Exercise requirements
When the line containing "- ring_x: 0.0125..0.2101" appears in the entries below, begin printing there and stop after the line containing "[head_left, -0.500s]"; print each of those lines exactly and no other line.

[Given records — start]

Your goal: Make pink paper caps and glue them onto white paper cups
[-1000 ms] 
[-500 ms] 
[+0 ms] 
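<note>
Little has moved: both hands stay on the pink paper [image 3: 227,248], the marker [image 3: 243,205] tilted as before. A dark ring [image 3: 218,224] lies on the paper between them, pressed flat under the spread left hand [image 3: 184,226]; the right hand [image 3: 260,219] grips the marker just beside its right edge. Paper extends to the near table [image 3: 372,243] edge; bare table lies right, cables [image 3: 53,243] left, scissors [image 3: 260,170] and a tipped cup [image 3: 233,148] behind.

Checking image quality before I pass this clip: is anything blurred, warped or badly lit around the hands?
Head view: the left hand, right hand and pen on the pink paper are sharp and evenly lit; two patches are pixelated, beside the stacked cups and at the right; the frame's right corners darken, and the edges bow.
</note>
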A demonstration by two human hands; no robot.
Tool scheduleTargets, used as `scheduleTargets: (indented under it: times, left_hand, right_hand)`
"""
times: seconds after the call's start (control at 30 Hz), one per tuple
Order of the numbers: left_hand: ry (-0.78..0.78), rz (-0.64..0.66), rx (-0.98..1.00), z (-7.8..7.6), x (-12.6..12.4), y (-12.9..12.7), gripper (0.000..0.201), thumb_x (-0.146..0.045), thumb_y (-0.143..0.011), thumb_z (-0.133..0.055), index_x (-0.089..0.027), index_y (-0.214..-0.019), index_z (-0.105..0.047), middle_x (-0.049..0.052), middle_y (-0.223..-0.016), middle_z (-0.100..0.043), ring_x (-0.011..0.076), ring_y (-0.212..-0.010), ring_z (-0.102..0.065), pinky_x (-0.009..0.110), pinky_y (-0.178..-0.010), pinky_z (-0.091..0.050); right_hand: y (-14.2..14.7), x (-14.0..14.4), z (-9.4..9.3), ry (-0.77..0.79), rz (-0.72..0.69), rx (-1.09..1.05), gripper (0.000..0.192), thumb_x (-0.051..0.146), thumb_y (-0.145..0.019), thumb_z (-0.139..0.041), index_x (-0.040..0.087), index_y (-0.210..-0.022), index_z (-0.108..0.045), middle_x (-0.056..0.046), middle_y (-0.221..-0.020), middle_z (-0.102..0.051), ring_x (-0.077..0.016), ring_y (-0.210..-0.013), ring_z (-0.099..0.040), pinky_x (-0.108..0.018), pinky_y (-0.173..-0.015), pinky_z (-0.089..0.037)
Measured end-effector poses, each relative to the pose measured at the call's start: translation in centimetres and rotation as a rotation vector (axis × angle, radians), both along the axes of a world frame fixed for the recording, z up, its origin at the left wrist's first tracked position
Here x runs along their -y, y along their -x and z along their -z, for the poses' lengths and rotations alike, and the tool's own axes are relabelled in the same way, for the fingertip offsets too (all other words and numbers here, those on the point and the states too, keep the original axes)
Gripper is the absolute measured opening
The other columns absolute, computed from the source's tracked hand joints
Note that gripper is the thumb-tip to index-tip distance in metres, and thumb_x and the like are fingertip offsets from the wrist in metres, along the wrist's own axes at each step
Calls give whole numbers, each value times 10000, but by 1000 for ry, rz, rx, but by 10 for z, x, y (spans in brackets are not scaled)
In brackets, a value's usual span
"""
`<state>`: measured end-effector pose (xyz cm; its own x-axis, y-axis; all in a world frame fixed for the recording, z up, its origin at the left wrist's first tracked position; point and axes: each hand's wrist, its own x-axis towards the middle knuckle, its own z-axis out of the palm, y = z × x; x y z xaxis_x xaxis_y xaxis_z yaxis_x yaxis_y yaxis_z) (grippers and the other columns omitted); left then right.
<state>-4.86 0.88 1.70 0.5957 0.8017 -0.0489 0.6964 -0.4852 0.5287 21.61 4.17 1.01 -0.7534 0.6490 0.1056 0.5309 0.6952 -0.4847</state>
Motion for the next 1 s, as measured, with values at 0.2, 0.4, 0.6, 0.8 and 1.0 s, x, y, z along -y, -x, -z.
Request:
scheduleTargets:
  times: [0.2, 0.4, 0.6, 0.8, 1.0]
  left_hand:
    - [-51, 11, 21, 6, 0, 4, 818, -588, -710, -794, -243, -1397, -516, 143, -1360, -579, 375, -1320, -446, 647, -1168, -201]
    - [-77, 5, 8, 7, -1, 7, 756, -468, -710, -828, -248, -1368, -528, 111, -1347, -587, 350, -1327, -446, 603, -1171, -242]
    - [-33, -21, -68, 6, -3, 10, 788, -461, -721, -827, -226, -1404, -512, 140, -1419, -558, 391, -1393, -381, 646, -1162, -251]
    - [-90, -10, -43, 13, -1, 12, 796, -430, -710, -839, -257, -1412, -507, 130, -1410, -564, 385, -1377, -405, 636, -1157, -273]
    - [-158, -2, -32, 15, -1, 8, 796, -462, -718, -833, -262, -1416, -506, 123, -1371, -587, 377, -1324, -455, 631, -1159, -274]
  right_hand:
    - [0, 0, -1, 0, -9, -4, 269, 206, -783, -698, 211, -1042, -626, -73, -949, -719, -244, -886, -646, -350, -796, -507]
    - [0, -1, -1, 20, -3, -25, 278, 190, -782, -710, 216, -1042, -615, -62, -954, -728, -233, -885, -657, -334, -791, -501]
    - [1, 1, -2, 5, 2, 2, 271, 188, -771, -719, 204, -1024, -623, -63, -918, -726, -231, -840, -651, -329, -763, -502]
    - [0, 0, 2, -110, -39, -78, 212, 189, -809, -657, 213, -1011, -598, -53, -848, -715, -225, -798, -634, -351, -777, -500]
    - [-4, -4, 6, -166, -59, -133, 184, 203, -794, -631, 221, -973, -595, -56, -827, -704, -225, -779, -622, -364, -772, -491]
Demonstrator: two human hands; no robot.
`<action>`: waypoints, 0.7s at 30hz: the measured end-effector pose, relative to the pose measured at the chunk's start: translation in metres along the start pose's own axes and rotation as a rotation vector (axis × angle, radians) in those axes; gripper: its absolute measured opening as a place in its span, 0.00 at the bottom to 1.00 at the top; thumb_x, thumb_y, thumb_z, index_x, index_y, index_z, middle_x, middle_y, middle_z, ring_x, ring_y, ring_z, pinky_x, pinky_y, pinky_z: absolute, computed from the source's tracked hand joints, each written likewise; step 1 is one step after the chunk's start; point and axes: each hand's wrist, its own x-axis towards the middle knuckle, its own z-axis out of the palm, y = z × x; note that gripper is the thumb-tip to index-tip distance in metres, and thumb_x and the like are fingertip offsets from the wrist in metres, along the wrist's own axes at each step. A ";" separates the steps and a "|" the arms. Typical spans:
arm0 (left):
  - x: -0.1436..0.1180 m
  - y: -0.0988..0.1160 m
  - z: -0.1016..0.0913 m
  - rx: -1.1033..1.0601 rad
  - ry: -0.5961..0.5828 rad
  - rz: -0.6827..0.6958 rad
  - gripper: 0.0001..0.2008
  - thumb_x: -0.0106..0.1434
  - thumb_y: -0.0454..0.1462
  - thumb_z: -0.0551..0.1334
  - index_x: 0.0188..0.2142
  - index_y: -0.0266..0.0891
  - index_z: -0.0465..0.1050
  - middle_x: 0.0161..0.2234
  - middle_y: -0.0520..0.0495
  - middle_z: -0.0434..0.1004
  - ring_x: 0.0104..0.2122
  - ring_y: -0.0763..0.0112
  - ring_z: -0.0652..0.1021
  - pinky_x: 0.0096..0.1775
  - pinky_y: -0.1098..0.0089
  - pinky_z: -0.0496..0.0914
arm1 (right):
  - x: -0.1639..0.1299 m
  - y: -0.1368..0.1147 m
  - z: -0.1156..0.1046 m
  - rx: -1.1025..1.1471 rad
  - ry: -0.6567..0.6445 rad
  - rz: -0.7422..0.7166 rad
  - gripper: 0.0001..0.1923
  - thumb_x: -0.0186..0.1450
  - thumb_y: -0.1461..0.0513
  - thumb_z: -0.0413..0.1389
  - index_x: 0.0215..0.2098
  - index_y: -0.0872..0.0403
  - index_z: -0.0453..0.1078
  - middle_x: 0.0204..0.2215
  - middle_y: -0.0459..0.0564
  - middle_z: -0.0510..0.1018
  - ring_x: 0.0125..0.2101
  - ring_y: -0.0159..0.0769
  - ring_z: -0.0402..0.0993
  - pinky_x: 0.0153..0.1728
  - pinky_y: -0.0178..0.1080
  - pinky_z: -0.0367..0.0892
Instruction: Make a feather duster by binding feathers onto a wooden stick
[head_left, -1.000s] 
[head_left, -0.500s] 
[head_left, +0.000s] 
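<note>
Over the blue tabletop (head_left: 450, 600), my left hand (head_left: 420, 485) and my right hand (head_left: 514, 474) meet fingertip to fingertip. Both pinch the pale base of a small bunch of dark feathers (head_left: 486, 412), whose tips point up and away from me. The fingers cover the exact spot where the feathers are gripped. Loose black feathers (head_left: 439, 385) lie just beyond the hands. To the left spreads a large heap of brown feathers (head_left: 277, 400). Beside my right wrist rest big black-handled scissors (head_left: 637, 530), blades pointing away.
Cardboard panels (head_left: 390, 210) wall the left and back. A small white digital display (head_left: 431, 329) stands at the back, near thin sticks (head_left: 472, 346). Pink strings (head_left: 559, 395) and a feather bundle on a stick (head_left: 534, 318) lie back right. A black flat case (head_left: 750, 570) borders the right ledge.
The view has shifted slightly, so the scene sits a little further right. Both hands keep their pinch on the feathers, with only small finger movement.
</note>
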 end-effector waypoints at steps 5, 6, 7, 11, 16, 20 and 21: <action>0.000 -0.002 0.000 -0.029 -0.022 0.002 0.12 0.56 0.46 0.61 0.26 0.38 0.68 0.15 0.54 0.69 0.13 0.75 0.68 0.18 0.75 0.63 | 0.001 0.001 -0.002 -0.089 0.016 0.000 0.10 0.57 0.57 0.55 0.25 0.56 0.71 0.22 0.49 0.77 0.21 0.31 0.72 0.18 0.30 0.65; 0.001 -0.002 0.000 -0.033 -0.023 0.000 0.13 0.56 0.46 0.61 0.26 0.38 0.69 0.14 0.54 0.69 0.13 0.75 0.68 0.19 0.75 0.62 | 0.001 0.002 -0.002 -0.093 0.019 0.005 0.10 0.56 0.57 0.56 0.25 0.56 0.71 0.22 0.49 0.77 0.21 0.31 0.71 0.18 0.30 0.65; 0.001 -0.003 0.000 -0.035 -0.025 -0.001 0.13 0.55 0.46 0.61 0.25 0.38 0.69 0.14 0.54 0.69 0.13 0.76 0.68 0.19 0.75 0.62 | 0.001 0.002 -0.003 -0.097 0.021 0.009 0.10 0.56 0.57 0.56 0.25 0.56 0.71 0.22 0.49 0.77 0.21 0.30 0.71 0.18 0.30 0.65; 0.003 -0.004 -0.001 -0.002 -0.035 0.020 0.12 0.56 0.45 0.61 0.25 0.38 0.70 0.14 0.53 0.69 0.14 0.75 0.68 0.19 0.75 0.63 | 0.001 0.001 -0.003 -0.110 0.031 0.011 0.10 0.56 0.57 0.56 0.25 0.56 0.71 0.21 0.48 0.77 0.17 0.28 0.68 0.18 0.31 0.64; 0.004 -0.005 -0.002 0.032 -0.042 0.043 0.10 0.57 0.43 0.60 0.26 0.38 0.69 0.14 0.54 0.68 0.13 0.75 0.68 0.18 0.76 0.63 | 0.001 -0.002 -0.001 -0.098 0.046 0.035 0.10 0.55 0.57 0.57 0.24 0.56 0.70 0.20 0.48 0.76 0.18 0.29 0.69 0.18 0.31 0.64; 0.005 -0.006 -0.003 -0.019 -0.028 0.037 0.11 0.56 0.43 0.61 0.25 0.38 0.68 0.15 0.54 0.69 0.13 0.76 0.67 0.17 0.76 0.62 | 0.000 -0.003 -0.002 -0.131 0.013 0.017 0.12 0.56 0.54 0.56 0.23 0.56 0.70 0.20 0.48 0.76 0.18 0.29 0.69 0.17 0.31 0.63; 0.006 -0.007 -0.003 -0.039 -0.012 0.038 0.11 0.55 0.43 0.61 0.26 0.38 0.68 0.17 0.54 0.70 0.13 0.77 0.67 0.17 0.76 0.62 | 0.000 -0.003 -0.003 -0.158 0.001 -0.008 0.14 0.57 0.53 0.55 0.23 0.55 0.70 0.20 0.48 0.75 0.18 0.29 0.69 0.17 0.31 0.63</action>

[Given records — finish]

Task result
  - ring_x: 0.0125..0.2101
  - ring_y: -0.0159..0.0769
  - ring_z: -0.0402..0.0993
  - pinky_x: 0.0153..0.1728
  - pinky_y: -0.0178..0.1080
  - pinky_z: -0.0367..0.0892
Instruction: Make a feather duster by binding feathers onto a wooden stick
[head_left, -1.000s] 
[head_left, -0.500s] 

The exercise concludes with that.